Девушка с золотыми волосами дерзко щелкнула пальцами.
— Ладно.
Едва Знаев вошел — светски поддерживая даму под локоть — в фойе, едва увидел группы обмахивающихся программками театралов, как испытал ощущение свободы. Реальность, с ее деньгами, компьютерами, телефонами, прохиндеями всех мастей, с удовольствием именующими себя хлебным словечком «бизнесмены», отступила; придвинулось, проглянуло в улыбках седеньких билетерш, нечто другое: то ли ненастоящее, то ли, наоборот, самое настоящее.
— Смотри на людей, — посоветовал он Алисе и, пользуясь моментом, прижал девушку плотнее.
— Смотрю, — сразу ответила рыжая. — Хорошие люди. Только вон те двое — очень странные…
— Неофиты. Первый раз пришли. Кстати, пьяные. Но такие тоже нужны. Пусть лучше сидят в театре, чем дома возле телевизора.
— А почему нас пустили без билета?
— Секрет, — сказал банкир. — Пойдем сразу в зал. Я не люблю стоять в фойе. Надо принимать красивые позы, а я не умею.

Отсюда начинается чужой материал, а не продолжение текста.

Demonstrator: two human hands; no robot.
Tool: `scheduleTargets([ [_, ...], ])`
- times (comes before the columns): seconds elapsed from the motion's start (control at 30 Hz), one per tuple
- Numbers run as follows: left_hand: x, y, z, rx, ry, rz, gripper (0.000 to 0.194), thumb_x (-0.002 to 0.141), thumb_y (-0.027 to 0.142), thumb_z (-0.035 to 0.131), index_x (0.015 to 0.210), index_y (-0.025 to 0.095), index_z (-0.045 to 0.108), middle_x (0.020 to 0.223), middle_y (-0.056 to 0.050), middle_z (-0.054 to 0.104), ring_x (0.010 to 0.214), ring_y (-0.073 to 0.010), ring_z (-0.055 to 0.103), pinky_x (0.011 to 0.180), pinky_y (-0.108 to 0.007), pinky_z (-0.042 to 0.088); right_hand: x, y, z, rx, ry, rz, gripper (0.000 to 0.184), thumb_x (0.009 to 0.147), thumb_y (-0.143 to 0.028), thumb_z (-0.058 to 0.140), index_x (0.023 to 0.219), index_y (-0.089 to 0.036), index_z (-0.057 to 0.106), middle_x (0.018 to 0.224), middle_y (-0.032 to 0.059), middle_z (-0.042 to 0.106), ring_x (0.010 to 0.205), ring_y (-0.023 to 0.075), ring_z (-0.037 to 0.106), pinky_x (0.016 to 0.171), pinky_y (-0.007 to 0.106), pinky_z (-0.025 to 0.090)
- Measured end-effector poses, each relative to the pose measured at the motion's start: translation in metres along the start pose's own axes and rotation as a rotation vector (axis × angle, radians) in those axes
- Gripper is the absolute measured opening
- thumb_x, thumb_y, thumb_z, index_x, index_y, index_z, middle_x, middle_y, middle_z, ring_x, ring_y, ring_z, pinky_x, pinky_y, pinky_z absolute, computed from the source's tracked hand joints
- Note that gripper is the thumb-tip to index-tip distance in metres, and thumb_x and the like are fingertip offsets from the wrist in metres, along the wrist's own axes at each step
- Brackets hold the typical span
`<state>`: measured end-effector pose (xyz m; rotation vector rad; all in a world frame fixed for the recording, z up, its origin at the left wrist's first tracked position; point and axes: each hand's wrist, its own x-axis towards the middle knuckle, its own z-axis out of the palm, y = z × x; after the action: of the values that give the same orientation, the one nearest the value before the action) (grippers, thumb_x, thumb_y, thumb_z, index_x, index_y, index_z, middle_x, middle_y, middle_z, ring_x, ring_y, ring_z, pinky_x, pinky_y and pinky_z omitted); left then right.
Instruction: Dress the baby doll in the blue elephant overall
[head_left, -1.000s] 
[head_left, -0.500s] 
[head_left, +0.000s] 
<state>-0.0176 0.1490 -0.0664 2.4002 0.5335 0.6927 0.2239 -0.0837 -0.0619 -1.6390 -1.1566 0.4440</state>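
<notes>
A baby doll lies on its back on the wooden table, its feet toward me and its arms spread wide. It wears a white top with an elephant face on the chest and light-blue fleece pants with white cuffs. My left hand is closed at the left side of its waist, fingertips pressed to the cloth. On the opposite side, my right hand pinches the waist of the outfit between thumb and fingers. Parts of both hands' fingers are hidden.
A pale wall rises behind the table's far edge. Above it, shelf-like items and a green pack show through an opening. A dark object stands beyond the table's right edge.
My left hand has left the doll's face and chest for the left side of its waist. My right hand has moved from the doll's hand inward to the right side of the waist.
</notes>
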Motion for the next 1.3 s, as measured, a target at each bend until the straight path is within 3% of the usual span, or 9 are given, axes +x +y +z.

Зал имел неплохую акустику, но скверную вентиляцию, и к концу первого акта актеры взмокли — и господин Смит, и господин Мартен, и особенно Брандмайор, затянутый, согласно прихоти постановщика, в костюм Супермена; Знаев замечал, как в зал летят капли пота; он смотрел, как игра превращается в труд, чтоб опять обернуться игрой, и так до бесконечности. Публика реагировала сдержанно, но правильно. Все-таки пьеса, представляющая собой изощренную и, с точки зрения банкира, чрезвычайно грустную издевку над мещанами, обывателями, честными бюргерами — одним словом, над человеками посредственными, чья посредственность пожирает и своих хозяев, и самое себя, — смотрелась актуально, если не сказать злободневно. Рыжая, конечно, не все поняла, в двух местах полушепотом издала недоуменные междометия, — очевидно, ожидала громогласных монологов, бурных скандалов, мощной интриги и прочих штук из арсенала традиционной драмы, невесомый финал с клоунадой и танцами ее даже не позабавил. Впрочем, Знаев другого и не ожидал. Сам он не был прожженным интеллектуалом и не хотел этого от своей подруги. Его всегда пугали слишком умные женщины.
Когда отгремели аплодисменты, рыжая не стала спешить: спокойно подождала, пока схлынет толпа, спешащая к выходу, и банкир понял, что ему окончательно повезло.
Возле машины остановились. Алиса задержала взгляд на резиновом кольце в руке спутника.
— Зачем ты все время держишь в руке эту штуку?
— Укрепляю силу кисти.
— Ты спортсмен, да?
— Еще какой. — Знаев энергично потерзал в пальцах свою игрушку. — Хороший бублик, правда? Удобный. Кстати, абсолютно не отнимает времени. Я могу разговаривать, думать, ходить, лежать — и одновременно упражнять мышцы ладони.
— А каким спортом ты занимаешься?
— Штангой. Плаваньем. Бег люблю. Бокс. Пострелять уважаю. На машине погонять. Раньше регби практиковал вместе с друзьями. Во второй линии…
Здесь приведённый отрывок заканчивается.